| Prompt |
For the records below, give the number of lines in which "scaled" appears, and add nothing else.

(Study material begins)

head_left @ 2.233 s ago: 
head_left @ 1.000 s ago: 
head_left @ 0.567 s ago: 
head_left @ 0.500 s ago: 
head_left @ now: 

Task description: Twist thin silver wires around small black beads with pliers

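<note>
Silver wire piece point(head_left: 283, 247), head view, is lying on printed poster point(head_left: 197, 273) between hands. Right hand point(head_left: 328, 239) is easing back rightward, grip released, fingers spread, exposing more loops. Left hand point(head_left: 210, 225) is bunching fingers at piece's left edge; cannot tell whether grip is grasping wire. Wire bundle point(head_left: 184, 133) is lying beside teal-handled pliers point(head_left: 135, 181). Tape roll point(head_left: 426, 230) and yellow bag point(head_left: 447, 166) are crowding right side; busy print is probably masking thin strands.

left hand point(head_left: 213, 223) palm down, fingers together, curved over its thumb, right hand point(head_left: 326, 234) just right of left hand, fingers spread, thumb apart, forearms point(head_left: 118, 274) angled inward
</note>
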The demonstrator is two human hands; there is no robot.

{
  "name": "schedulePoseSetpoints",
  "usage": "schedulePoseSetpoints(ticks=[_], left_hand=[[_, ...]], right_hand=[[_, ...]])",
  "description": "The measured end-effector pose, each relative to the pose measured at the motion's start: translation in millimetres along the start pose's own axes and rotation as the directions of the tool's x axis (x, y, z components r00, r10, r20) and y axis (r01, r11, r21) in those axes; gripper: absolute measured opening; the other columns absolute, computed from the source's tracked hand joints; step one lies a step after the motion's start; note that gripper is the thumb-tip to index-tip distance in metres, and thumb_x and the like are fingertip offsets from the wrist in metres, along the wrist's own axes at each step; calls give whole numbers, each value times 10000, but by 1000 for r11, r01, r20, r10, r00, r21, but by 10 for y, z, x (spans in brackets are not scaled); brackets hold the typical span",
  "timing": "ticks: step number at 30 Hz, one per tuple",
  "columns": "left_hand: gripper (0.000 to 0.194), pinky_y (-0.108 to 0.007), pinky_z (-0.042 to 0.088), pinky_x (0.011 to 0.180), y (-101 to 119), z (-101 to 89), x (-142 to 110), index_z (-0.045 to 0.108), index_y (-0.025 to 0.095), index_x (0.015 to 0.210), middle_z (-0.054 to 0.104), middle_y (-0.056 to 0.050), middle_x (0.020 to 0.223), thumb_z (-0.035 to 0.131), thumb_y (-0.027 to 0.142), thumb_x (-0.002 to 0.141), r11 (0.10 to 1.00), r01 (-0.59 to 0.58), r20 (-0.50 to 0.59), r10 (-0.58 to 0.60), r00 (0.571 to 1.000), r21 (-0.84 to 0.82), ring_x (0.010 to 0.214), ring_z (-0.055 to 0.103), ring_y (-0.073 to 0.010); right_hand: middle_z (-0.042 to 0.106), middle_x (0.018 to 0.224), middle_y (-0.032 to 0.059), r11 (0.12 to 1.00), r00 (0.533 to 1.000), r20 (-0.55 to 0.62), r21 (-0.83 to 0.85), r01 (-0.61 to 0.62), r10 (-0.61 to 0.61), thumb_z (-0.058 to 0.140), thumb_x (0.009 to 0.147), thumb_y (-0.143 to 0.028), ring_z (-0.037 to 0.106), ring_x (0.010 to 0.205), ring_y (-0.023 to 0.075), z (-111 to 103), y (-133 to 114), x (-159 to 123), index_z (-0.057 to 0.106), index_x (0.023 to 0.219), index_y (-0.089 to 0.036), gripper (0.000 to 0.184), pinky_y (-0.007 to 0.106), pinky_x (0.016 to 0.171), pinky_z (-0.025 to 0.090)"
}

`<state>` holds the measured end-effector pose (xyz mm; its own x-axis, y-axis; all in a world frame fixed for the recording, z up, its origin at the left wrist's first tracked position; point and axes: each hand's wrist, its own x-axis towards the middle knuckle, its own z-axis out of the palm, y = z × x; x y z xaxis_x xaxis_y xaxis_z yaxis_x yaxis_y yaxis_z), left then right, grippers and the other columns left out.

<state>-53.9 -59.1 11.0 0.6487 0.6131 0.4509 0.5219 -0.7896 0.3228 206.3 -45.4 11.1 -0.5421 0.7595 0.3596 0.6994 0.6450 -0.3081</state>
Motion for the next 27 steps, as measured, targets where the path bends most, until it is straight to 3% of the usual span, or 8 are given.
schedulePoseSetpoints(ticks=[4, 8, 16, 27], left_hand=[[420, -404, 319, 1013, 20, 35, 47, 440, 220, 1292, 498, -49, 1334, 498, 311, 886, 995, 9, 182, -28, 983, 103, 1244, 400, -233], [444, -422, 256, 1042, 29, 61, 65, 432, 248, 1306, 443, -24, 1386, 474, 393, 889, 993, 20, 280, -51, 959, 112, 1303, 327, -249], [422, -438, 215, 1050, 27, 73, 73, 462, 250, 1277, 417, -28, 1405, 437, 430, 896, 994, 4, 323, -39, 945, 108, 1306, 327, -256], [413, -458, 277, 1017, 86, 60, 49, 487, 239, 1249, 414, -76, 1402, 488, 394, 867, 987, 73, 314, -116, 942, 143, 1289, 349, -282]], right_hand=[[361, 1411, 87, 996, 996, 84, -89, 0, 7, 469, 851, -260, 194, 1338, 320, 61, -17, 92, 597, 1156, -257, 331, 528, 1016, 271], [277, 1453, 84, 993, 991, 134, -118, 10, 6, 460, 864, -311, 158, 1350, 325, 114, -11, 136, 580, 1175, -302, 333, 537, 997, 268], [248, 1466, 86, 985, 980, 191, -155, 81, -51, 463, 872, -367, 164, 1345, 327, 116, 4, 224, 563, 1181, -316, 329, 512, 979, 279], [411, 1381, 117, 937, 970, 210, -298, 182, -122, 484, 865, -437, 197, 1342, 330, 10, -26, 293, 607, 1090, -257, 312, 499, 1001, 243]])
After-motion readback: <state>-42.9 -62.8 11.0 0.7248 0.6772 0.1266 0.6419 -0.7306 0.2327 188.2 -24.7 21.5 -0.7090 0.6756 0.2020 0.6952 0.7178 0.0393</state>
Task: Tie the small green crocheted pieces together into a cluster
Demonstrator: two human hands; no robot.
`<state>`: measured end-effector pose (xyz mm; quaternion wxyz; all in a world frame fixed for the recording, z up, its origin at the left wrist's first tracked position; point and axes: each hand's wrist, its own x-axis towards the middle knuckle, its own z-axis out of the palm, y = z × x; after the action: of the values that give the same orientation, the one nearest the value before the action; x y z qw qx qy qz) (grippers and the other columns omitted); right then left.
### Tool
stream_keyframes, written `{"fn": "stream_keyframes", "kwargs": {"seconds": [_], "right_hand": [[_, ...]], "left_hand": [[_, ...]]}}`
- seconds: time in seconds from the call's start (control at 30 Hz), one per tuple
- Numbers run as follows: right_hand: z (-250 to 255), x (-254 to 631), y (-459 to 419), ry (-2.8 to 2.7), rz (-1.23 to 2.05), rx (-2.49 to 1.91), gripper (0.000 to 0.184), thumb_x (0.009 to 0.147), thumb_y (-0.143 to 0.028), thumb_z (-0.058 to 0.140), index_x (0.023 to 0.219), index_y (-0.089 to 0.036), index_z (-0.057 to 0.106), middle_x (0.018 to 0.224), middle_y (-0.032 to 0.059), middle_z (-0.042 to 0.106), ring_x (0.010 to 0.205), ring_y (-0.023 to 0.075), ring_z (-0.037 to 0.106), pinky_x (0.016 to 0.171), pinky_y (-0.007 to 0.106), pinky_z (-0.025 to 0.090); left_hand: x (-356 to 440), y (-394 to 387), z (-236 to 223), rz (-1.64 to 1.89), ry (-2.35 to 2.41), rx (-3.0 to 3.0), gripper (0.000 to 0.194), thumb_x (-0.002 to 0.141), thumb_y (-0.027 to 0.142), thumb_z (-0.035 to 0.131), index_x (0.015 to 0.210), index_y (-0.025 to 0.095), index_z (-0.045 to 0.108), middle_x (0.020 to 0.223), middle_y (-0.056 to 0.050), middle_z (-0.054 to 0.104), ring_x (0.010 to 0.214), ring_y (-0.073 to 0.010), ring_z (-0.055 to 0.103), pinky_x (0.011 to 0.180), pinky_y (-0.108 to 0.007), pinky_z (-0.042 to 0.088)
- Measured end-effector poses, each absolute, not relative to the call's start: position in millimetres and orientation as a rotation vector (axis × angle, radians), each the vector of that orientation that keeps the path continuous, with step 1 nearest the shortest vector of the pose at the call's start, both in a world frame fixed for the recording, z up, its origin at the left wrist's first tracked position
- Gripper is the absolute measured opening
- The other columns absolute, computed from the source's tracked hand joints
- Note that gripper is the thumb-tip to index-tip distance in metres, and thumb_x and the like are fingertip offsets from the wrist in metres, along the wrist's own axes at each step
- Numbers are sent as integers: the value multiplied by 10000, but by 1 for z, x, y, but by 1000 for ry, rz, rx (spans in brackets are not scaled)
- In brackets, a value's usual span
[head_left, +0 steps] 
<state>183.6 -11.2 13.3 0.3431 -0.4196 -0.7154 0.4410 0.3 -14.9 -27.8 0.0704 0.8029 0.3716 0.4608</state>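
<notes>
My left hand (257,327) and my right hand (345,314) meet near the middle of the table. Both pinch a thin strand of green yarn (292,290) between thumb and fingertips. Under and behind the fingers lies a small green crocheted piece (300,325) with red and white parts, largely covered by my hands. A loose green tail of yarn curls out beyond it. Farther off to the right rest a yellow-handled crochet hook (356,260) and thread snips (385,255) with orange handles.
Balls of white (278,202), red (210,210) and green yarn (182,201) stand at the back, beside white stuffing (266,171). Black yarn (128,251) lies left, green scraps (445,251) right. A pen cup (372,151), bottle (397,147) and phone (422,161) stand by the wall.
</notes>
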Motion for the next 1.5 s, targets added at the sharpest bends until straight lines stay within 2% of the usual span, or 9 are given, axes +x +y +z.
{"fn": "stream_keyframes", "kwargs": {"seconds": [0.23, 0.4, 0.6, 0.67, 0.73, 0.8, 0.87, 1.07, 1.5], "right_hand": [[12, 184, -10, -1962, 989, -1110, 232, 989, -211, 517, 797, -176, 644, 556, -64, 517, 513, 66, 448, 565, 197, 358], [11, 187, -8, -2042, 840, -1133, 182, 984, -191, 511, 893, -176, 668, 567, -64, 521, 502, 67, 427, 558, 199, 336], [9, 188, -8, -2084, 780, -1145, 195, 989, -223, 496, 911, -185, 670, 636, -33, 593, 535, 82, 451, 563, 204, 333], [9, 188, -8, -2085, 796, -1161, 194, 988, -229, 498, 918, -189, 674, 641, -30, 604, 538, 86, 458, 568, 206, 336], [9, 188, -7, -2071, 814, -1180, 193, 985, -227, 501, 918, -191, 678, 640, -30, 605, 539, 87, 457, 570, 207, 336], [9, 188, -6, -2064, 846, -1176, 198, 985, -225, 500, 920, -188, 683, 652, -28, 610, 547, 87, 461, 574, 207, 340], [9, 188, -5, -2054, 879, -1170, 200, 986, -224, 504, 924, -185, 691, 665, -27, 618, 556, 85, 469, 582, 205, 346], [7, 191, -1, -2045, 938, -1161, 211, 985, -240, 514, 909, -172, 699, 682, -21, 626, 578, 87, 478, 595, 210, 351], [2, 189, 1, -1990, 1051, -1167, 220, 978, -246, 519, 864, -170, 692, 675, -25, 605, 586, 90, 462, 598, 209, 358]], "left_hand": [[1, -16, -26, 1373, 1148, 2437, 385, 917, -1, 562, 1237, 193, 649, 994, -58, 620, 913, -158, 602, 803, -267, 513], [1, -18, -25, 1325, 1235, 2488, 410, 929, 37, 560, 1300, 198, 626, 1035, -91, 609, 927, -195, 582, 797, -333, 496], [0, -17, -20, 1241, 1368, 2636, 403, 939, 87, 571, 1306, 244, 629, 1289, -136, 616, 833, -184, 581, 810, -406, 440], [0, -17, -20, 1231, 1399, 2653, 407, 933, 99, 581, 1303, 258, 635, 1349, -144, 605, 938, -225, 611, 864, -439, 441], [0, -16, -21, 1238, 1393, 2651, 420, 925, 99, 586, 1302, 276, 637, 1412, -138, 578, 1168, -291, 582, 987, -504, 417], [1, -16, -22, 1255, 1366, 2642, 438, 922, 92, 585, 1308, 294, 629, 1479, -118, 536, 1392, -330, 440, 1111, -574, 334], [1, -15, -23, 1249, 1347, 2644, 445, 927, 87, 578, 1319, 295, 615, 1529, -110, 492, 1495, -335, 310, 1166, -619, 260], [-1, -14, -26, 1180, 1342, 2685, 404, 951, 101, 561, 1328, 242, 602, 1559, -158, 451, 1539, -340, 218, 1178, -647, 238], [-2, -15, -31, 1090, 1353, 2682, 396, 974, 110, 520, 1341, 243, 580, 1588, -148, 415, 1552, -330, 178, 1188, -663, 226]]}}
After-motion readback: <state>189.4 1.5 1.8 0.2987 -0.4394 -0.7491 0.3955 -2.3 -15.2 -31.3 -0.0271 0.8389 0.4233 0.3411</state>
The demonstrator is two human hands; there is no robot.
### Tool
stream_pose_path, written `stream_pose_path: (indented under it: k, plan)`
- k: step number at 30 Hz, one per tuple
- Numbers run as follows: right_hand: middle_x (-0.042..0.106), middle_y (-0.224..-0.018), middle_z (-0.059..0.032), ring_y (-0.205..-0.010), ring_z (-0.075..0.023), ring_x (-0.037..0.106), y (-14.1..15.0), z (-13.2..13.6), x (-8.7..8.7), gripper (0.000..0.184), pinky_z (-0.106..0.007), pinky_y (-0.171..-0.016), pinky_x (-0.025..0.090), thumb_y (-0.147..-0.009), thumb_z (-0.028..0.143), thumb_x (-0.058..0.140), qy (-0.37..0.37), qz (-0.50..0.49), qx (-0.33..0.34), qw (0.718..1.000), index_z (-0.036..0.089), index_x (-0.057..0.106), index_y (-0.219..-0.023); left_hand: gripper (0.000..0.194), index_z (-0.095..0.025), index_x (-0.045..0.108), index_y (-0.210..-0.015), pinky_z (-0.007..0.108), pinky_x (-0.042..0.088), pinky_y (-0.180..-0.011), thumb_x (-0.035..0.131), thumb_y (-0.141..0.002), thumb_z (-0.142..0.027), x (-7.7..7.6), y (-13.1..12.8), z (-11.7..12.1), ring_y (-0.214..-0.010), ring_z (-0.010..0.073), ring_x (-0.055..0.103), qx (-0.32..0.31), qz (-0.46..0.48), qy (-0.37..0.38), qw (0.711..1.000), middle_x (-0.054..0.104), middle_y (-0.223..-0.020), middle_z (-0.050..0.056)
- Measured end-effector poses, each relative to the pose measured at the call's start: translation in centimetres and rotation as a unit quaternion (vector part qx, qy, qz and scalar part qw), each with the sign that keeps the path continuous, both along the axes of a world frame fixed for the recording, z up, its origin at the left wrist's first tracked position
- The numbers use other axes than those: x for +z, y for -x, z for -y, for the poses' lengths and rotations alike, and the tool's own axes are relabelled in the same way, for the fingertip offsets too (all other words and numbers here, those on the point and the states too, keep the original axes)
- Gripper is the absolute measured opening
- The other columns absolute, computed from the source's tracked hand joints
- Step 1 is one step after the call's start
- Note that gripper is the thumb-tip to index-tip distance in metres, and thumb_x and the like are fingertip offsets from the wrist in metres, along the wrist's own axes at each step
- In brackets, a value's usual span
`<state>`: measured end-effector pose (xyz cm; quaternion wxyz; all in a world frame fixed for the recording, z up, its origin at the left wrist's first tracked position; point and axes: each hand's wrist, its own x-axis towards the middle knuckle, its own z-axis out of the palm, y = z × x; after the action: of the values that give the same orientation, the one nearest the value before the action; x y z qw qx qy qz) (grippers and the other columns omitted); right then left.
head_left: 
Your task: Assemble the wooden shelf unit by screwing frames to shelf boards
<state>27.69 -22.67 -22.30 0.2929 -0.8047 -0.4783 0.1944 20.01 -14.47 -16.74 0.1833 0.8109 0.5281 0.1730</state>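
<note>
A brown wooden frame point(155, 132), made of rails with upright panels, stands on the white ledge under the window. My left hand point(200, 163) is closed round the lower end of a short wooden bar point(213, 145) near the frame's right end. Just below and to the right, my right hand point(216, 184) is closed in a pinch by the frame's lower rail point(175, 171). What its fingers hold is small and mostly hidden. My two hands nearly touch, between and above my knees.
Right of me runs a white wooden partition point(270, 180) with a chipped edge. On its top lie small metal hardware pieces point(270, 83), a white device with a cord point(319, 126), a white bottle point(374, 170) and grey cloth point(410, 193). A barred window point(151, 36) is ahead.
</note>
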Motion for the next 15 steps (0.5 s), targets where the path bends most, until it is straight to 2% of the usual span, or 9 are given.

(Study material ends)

| Result for this task |
2